Główny bohater urodził się w podziemnej (podwodnej?) stacji badawczej. Był wynikiem pomyłki genetycznej - urodził się mężczyzną, choć miał być w założeniu bezpłciowy. Mieszkańcy stacji są to wyłącznie istoty bezpłciowe i zlikwidowałyby młodocianego głównego bohatera, gdyby nie ulitował się nad nim komputer pokładowy, zatajając główno bohaterską płeć przez jakiś czas. Istoty bezpłciowe były straszliwie etyczne i zarodka kilkumiesięcznego nie zlikwidowały.
Mgnienie drugie.
Bardzo nowoczesna kapsuła lecząca. Chorowity delikwent wchodził do środka i po kilku chwilach wychodził zdrów jak rydz, koń, czy nawet ryba. Kapsuła prócz zwykłego kataru leczyła także ucięte kończyny poprzez ich rewitalizowanie (znaczy same odrastały ekspresowo, ale tak ładniej brzmi).
Mgnienie trzecie.
Ziemia została zniszczona przez straszliwy kataklizm, cywilizacja zmieciona z jej powierzchni, a niedobitki ludzkości żyją w olbrzymich sterowcach rządzonych przez udzielnych władców. W jednym z tych sterowców zyje kobieta, w której zakochuje się dorosły już główny bohater.
Mgnienie czwarte.
Rączka. Trochę podobna do tej z Adamsów, znaczy ucięta i bardzo żwawa. Jedyną różnicą jest skala. Otóż rzeczona Rączka, którą dla jej rozmiarów nazwiemy roboczo Łapskiem, jest zmutowanym genetycznie słoniem, reliktem wypaczonych eksperymentów naukowych sprzed katastrofy.
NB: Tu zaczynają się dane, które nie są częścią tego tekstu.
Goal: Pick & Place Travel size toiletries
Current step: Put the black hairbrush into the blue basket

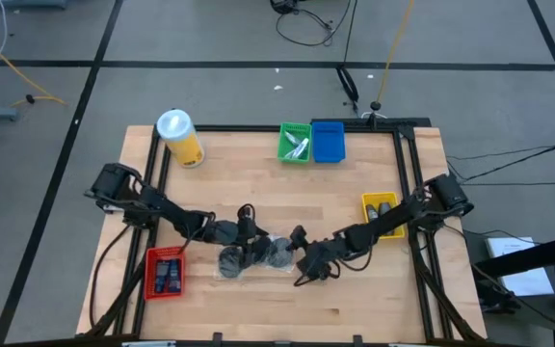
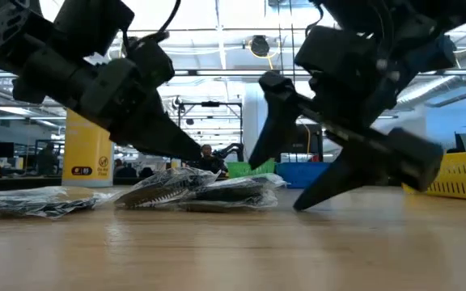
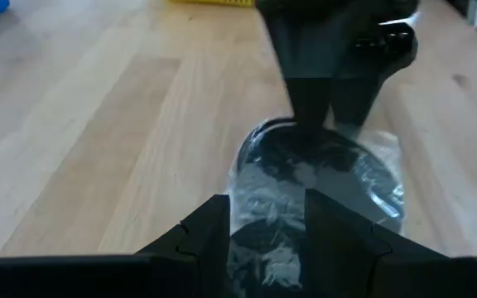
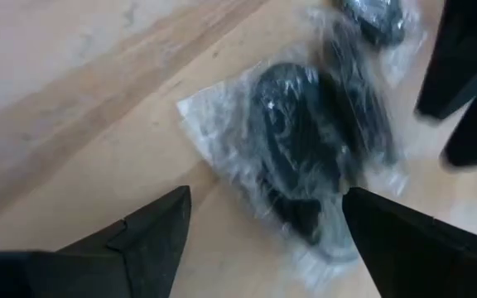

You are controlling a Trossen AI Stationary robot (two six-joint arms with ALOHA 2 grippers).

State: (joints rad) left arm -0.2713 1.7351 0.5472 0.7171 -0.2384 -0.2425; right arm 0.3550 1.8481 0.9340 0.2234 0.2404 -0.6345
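On the wooden table (image 1: 258,183), the left gripper (image 3: 265,236) pinched a dark round disc in clear plastic wrap (image 3: 317,186). The right gripper (image 4: 263,232), jaws spread wide, hung just right of another wrapped dark disc (image 4: 292,132).

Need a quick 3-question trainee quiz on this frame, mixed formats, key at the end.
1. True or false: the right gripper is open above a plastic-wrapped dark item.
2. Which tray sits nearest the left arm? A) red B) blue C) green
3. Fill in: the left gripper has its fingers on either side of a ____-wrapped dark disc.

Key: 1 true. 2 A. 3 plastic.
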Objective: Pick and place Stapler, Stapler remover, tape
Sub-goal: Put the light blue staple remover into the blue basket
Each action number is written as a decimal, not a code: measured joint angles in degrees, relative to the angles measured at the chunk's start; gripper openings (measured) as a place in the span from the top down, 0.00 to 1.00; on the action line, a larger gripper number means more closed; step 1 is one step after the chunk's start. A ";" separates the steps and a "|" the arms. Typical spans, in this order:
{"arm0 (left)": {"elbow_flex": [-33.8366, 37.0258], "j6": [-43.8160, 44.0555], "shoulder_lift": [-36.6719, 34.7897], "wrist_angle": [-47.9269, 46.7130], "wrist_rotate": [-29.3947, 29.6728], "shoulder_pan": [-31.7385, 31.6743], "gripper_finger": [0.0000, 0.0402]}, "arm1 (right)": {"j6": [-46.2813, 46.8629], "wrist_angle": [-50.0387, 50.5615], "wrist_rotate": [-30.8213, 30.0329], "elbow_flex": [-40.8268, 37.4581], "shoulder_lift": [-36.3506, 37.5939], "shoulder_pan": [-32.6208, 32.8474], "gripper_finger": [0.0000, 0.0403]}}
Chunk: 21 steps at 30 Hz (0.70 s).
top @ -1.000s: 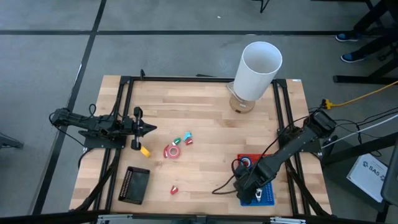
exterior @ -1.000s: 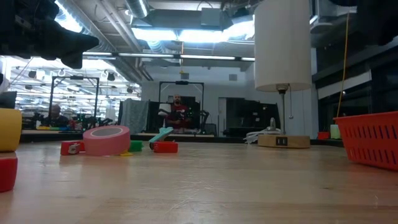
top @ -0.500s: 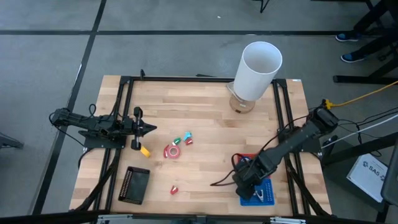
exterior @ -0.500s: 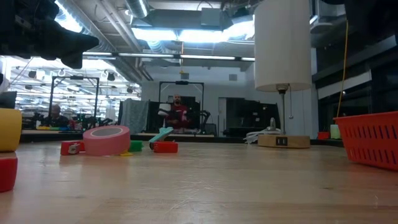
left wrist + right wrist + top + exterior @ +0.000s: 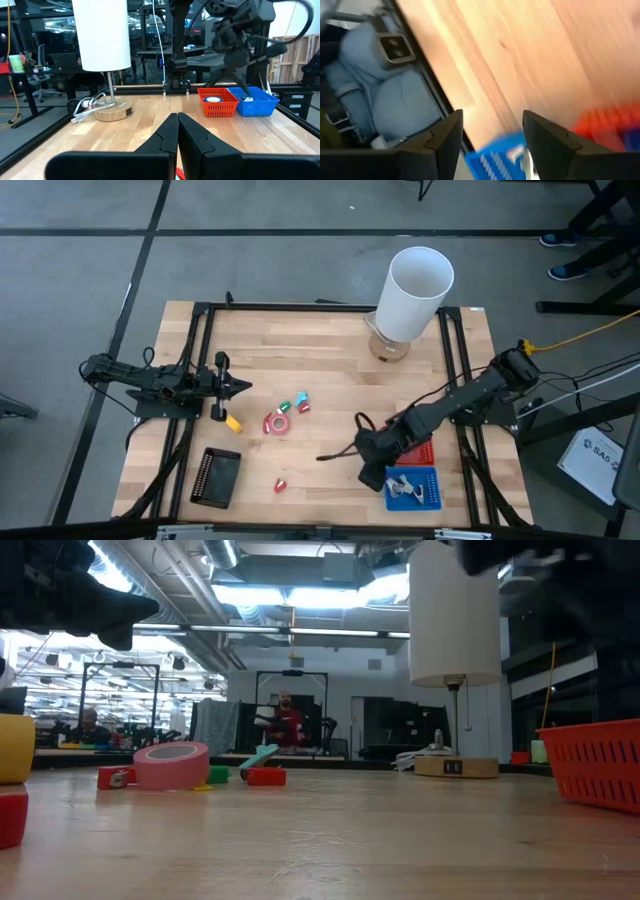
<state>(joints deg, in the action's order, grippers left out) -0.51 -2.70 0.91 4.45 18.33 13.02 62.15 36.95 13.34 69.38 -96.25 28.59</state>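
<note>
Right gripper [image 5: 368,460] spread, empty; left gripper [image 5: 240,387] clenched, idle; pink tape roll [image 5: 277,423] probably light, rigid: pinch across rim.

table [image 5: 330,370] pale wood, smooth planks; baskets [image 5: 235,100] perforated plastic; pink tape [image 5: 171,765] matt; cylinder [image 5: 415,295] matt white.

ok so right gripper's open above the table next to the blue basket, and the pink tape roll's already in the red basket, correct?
Not quite. The pink tape roll still lies on the table mid-left, well away from the red basket; the high view shows it. The rest holds: the right gripper is open above the table next to the blue basket.
</note>
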 joint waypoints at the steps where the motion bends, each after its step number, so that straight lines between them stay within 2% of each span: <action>1: 0.02 -0.01 0.00 0.00 0.01 0.00 0.99 | -1.87 -1.31 -0.53 0.00 -0.07 -0.56 0.49; 6: 0.02 -0.02 -0.02 -0.02 0.00 0.01 0.99 | -12.52 -7.53 -5.39 0.02 -0.09 -4.02 0.49; 14: 0.00 0.00 0.00 0.00 0.00 0.01 0.99 | -26.96 -13.17 -25.59 0.02 -0.10 -7.73 0.49; 21: 0.02 -0.02 0.00 0.00 0.00 0.00 0.99 | -32.09 -13.62 -31.38 0.02 -0.11 -10.90 0.49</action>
<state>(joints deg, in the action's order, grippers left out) -0.49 -2.72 0.91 4.45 18.33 13.02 30.06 23.33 -18.05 69.41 -96.36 17.69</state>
W pamięci utkwiła mi scena kiedy Łapsko dopada swego twórcę i pożera go liniami papilarnymi.
Mgnienie piąte.
Główny bohater negatywny (nie wspominany dotąd) w jakiś niepojęty sposób staje się na powrót dzieckiem (coś mi się kojarzy, że to zasługa kapsuły). Dodajmy, że dziecko to jest bardzo demoniczne i złowrogie.
Chyba tyle pamiętam. Mam nadzieję, że nie połączyły mi się w pamięci dwie książki, albo trzy...
Czekam na pomoc wytrwale i bezsennie.